> **Problem to solve**
Locate the line that contains "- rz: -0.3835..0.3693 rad" in the data that follows. Copy it and every subsequent line to the end, exactly, excluding pictures.

╭─ Recorded data

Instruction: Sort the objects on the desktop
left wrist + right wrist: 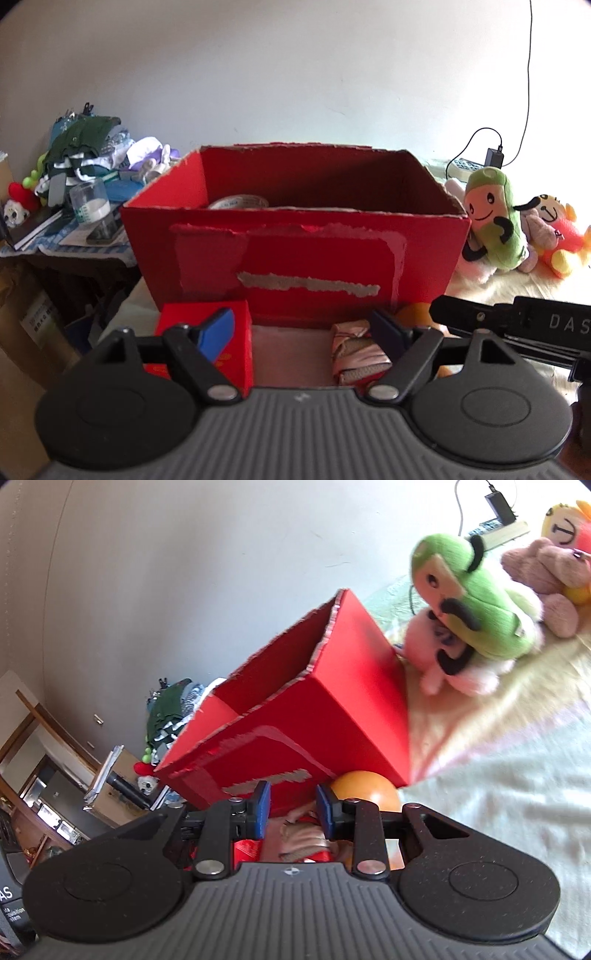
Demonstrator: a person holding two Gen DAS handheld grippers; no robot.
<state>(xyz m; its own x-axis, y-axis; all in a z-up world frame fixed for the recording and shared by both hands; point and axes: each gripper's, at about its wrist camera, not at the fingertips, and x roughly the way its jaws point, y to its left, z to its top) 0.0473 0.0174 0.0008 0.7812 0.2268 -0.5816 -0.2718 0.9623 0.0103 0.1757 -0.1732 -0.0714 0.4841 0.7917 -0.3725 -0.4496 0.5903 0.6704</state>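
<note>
My left gripper (303, 332) stood wide, empty, before the torn red cardboard box (295, 236). My right gripper (291, 808) stood narrow, apart, over a crumpled pink packet (306, 843); an orange ball (365, 792) lay beside.

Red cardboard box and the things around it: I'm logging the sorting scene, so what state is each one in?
Red cardboard box: upright, open-topped, front face torn.
Roll of tape: inside the box.
Small red carton: closed, before the box.
Pink striped packet: lying before the box.
Orange ball: resting against the box.
Green plush toy: upright beside the box.
Left gripper: open, empty.
Right gripper: open, empty.
</note>
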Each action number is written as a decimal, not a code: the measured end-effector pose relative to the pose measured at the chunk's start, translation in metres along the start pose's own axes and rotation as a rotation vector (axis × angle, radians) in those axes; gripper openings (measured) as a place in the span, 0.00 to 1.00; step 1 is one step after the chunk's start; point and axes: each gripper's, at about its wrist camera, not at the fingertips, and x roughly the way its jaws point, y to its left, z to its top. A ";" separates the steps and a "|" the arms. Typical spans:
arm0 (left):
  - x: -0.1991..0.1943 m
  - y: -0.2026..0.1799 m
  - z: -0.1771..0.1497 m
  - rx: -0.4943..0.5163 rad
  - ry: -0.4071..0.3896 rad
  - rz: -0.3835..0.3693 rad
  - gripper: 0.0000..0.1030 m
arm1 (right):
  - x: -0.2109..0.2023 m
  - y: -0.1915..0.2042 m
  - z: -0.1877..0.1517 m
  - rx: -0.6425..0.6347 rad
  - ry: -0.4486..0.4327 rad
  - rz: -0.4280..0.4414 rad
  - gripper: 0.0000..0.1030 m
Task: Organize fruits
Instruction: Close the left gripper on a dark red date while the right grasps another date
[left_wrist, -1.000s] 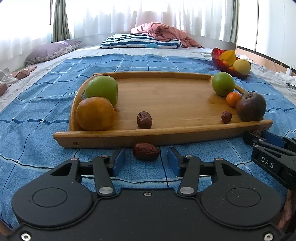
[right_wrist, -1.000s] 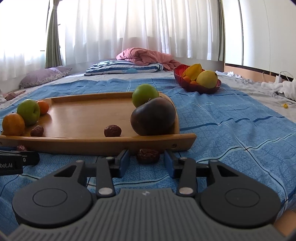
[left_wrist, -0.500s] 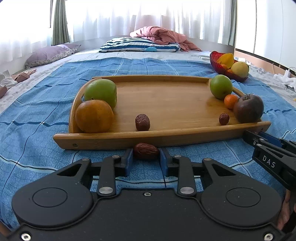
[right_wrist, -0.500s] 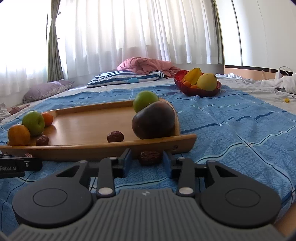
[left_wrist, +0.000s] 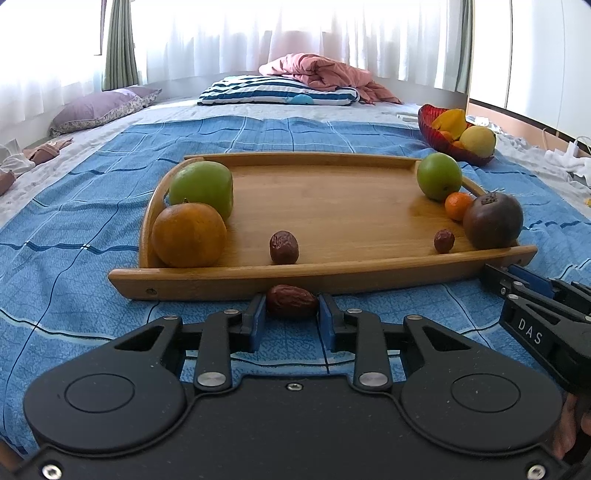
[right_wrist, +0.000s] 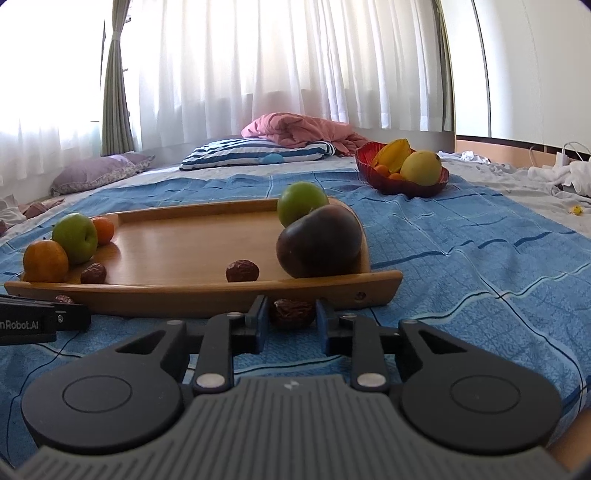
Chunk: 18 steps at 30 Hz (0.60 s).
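Two wrinkled brown dates are lying on the blue checked bedspread (left_wrist: 92, 229) against the near rim of the curved wooden tray (left_wrist: 332, 206). White curtains (right_wrist: 258, 66) are glowing behind a striped pillow (left_wrist: 277, 90) and a crumpled pink blanket (left_wrist: 321, 70). The left tool (left_wrist: 291, 314) is clenching one date (left_wrist: 291, 301); the right tool (right_wrist: 291, 319) is closing, its pads touching the other date (right_wrist: 291, 313). Smooth green apples, oranges and a dark round fruit (left_wrist: 493, 219) are sitting on the tray; a glossy red bowl (right_wrist: 402, 184) is standing far right.
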 end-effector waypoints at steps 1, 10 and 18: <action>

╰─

> **Result of this exercise**
  - rz: -0.3835..0.3693 rad
  - gripper: 0.0000..0.1030 m
arm1 (right):
  - x: -0.2109..0.2023 m
  - y: -0.1915..0.2042 m
  - z: -0.1877..0.1517 m
  - rx: -0.6425..0.6347 rad
  - ry: -0.4486..0.4327 rad
  - rz: -0.4280..0.4414 rad
  - gripper: 0.0000..0.1030 m
Task: Organize fruits
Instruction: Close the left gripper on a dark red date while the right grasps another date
[left_wrist, -1.000s] 
[right_wrist, -1.000s] 
[left_wrist, -0.500s] 
[right_wrist, -0.500s] 
[left_wrist, +0.000s] 
[right_wrist, +0.000s] 
Chunk: 18 steps at 30 Hz (0.60 s).
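Two wrinkled brown dates are lying on the blue checked bedspread (left_wrist: 92, 229) against the near rim of the curved wooden tray (left_wrist: 332, 206). White curtains (right_wrist: 258, 66) are glowing behind a striped pillow (left_wrist: 277, 90) and a crumpled pink blanket (left_wrist: 321, 70). The left tool (left_wrist: 291, 314) is clenching one date (left_wrist: 291, 301); the right tool (right_wrist: 291, 319) is closing, its pads touching the other date (right_wrist: 291, 313). Smooth green apples, oranges and a dark round fruit (left_wrist: 493, 219) are sitting on the tray; a glossy red bowl (right_wrist: 402, 184) is standing far right.
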 end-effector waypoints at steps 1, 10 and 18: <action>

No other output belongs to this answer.